▸ Problem:
Which lines in the data contain the word "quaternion"? Please copy each of them.

▸ Data provided:

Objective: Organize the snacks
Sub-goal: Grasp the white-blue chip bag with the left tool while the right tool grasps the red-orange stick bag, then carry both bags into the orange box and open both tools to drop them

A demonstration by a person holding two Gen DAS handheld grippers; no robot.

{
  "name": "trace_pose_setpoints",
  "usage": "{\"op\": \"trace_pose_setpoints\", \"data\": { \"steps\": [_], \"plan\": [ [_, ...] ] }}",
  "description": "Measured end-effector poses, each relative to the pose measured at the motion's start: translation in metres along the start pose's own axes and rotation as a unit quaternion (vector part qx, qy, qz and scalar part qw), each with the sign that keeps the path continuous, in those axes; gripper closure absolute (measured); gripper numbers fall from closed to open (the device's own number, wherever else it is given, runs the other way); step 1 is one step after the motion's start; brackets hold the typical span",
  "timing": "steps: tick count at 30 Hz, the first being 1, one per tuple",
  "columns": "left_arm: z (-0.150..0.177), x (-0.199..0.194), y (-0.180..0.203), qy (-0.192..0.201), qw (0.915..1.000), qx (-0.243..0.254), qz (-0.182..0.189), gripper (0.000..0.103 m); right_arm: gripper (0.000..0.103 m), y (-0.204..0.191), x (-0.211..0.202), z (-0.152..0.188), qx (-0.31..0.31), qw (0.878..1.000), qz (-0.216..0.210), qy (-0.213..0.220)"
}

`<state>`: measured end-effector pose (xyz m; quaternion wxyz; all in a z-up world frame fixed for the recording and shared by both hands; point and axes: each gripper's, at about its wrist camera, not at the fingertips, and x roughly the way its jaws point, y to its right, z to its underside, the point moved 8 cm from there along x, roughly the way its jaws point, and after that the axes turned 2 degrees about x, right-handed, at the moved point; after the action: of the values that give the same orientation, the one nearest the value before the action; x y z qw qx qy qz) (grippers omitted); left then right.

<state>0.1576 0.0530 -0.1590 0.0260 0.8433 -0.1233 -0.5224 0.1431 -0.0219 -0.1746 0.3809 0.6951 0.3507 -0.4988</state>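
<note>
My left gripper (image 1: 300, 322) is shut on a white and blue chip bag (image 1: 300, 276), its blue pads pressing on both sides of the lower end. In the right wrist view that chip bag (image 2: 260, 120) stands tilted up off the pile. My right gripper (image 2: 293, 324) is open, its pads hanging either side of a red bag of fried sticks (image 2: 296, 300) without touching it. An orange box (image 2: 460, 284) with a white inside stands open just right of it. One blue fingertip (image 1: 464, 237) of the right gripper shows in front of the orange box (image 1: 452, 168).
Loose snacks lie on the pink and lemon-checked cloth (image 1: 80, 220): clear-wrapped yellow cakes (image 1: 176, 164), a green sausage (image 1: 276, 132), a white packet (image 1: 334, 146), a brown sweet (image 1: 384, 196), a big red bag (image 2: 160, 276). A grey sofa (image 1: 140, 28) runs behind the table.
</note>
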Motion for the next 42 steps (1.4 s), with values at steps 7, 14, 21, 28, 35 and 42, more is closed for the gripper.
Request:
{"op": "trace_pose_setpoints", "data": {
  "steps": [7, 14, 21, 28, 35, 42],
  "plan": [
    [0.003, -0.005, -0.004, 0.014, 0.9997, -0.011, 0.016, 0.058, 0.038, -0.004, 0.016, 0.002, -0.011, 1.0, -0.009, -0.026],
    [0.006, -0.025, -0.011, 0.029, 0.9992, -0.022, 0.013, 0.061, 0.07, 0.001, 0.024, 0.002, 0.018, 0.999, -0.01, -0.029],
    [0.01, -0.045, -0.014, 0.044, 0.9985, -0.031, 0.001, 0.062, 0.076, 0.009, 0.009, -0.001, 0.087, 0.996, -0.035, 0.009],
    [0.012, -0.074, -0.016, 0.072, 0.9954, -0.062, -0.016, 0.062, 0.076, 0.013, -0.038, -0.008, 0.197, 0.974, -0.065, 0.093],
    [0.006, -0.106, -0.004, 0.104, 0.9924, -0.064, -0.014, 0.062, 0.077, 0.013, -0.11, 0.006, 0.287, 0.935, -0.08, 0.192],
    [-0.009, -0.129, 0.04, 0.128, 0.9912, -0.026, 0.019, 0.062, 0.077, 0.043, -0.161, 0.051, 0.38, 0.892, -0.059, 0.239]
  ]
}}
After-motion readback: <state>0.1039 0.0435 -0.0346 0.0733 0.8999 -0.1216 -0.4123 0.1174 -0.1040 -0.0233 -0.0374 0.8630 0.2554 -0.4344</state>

▸ Task response:
  "description": "Measured end-effector poses, each relative to the pose measured at the motion's start: translation in metres along the start pose's own axes and rotation as a unit quaternion (vector part qx, qy, qz and scalar part qw), each with the sign that keeps the path continuous, in those axes; gripper closure absolute (measured); gripper numbers fall from closed to open (the device's own number, wherever else it is given, runs the other way); step 1 is one step after the motion's start; brackets hold the typical span",
`<state>`: measured end-effector pose (xyz m; quaternion wxyz; all in a z-up world frame fixed for the recording and shared by both hands; point and axes: each gripper's, at about its wrist camera, not at the fingertips, and x roughly the way its jaws point, y to its right, z to its underside, the point moved 8 cm from there along x, roughly the way its jaws point, and after that the axes turned 2 degrees about x, right-handed, at the moved point; after the action: of the values that give the same orientation, the one nearest the value before the action; x y z qw qx qy qz) (grippers omitted); left then right.

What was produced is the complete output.